On March 4, 1858, South Carolina senator James Henry Hammond rose to his feet to explain to the Senate how society worked. “In all social systems,” he said, “there must be a class to do the menial duties, to perform the drudgery of life.” That class, he said, needed little intellect and little skill, but it should be strong, docile, and loyal.

“Such a class you must have, or you would not have that other class which leads progress, civilization and refinement,” Hammond said. His workers were the “mud-sill” on which society rested, the same way that a stately house rested on wooden sills driven into the mud.

He told his northern colleagues that the South had perfected this system by enslavement based on race, while northerners pretended that they had abolished slavery. “Aye, the name, but not the thing,” he said. “[Y]our whole hireling class of manual laborers and ‘operatives,’ as you call them, are essentially slaves.”

While southern leaders had made sure to keep their enslaved people from political power, Hammond said, he warned that northerners had made the terrible mistake of giving their “slaves” the vote. As the majority, they could, if they only realized it, control society. Then “where would you be?” he asked. “Your society would be reconstructed, your government overthrown, your property divided, not…with arms…but by the quiet process of the ballot-box.”
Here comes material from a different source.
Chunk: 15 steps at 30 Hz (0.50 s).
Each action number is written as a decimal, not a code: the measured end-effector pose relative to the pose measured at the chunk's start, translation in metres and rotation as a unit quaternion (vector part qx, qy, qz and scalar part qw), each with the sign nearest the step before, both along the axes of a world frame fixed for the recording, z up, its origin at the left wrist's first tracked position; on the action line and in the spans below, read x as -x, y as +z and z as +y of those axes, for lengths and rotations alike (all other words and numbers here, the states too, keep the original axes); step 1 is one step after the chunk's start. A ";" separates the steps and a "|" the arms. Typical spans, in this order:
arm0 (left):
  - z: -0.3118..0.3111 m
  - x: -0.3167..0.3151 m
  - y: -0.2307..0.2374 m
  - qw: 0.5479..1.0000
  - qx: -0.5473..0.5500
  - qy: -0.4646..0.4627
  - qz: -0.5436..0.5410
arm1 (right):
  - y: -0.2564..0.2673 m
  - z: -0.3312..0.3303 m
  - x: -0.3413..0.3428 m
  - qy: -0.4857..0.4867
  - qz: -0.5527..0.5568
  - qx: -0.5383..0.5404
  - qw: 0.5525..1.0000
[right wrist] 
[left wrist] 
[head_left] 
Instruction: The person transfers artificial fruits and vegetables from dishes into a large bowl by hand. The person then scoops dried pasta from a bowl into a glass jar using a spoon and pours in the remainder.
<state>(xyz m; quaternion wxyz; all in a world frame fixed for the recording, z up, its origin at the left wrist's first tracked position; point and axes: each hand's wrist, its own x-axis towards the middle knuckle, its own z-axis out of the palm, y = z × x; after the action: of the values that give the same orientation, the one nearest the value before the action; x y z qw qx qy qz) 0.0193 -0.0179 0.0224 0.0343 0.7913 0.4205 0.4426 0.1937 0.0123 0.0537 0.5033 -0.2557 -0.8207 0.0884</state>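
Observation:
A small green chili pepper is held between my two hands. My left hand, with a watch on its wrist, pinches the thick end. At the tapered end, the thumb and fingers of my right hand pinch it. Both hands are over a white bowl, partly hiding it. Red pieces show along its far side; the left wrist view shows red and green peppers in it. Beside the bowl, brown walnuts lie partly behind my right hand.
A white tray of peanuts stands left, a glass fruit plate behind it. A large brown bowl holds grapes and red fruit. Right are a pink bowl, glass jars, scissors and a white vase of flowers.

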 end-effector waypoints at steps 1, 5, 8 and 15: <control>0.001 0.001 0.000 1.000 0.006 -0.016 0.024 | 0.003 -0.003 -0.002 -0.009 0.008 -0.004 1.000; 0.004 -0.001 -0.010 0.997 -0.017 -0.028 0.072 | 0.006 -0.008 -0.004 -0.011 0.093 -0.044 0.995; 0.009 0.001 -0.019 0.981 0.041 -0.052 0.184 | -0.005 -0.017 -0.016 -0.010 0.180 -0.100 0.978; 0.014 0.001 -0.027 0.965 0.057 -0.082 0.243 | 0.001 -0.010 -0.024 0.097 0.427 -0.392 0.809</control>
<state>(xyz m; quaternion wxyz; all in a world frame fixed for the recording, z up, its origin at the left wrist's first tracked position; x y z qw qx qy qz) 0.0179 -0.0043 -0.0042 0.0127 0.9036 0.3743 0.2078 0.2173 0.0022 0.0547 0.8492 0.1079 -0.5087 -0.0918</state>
He warned that it was only a matter of time before workers took over northern cities and began slaughtering men of property.

Hammond’s vision was of a world divided between the haves and the have-nots, where men of means commandeered the production of workers and justified that theft with the argument that such a concentration of wealth would allow superior men to move society forward.

It was a vision that spoke for the South’s wealthy planter class—enslavers who held more than 50 of their Black neighbors in bondage and made up about 1% of the population—but such a vision didn’t even speak for the majority of white southerners, most of whom were much poorer than such a vision suggested.

And it certainly did not speak for northerners, to whom Hammond’s vision of a society divided between dim drudges and the rich and powerful was both troubling and deeply insulting.

On September 30, 1859, at the Wisconsin State Agricultural Fair, rising politician Abraham Lincoln answered Hammond’s vision of a society dominated by a few wealthy men. While the South Carolina enslaver argued that labor depended on capital to spur men to work, either by hiring them or enslaving them, Lincoln said there was an entirely different way to see the world.

Representing an economy in which most people worked directly on the land or water to pull wheat into wagons and fish into barrels, Lincoln believed that “[l]abor is prior to, and independent of, capital; that, in fact, capital is the fruit of labor, and could never have existed if labor had not first existed — that labor can exist without capital, but that capital could never have existed without labor. Hence they hold that labor is the superior—greatly the superior of capital.”

A man who had, himself, worked his way up from poverty to prominence – while Hammond had married into money, Lincoln went on: “[T]he opponents of the ‘mud-sill’ theory insist that there is not … any such things as the free hired laborer being fixed to that condition for life.”

And then Lincoln articulated what would become the ideology of the fledgling Republican Party:

“The prudent, penniless beginner in the world, labors for wages awhile, saves a surplus with which to buy tools or land, for himself; then labors on his own account for another while, and at length hires another new beginner to help him. This, say its advocates, is free labor—the just and generous, and prosperous system, which opens the way for all—gives hope to all, and energy and progress, and improvement of condition to all.”

In such a worldview, everyone shared a harmony of interest. What was good for the individual worker was, ultimately, good for everyone. There was no conflict between labor and capital; capital was simply “pre-exerted labor.” Except for a few unproductive financiers and those who wasted their wealth on luxuries, everyone was part of the same harmonious system.

The protection of property was crucial to this system, but so was opposition to great accumulations of wealth. Levelers who wanted to confiscate property would upset this harmony, as Hammond warned, but so would rich men who sought to monopolize land, money, or the means of production. If a few people took over most of a country’s money or resources, rising laborers would be forced to work for them forever or, at best, would have to pay exorbitant prices for the land or equipment they needed to become independent.

A lot of water has gone under the bridge since Lincoln’s day, but on this Labor Day weekend, it strikes me that the worldviews of men like Hammond and Lincoln are still fundamental to our society: Should our government protect people of property as they exploit the majority so they can accumulate wealth and move society forward as they wish?

Or should we protect the right of ordinary Americans to build their own lives, making sure that no one can monopolize the country’s money and resources, with the expectation that their efforts will build society from the ground up?